··· Collected data
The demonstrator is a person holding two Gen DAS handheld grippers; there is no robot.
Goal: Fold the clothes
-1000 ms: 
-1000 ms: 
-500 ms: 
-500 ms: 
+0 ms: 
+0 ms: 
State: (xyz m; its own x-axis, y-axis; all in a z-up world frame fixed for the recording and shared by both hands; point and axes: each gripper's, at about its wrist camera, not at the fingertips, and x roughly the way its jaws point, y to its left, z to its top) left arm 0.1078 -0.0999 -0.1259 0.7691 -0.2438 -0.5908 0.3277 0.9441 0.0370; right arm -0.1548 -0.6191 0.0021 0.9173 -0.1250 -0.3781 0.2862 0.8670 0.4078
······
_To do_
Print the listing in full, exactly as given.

_Response for this exercise_
The demonstrator is a person holding two Gen DAS handheld grippers; there is no robot.
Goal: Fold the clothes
-1000 ms: 
-1000 ms: 
-500 ms: 
-500 ms: 
+0 ms: 
+0 ms: 
State: (xyz m; its own x-axis, y-axis; all in a z-up world frame fixed for the recording and shared by both hands; point and axes: each gripper's, at about its wrist camera, not at the fingertips, and x roughly the way its jaws point, y to its left, z to its top) left arm 0.1078 -0.0999 -0.1259 0.7691 -0.2438 -0.5908 0.3277 0.9441 0.0370; right arm -0.1548 -0.6191 0.0021 0.9173 -0.1250 -0.3781 0.2862 0.8670 0.4078

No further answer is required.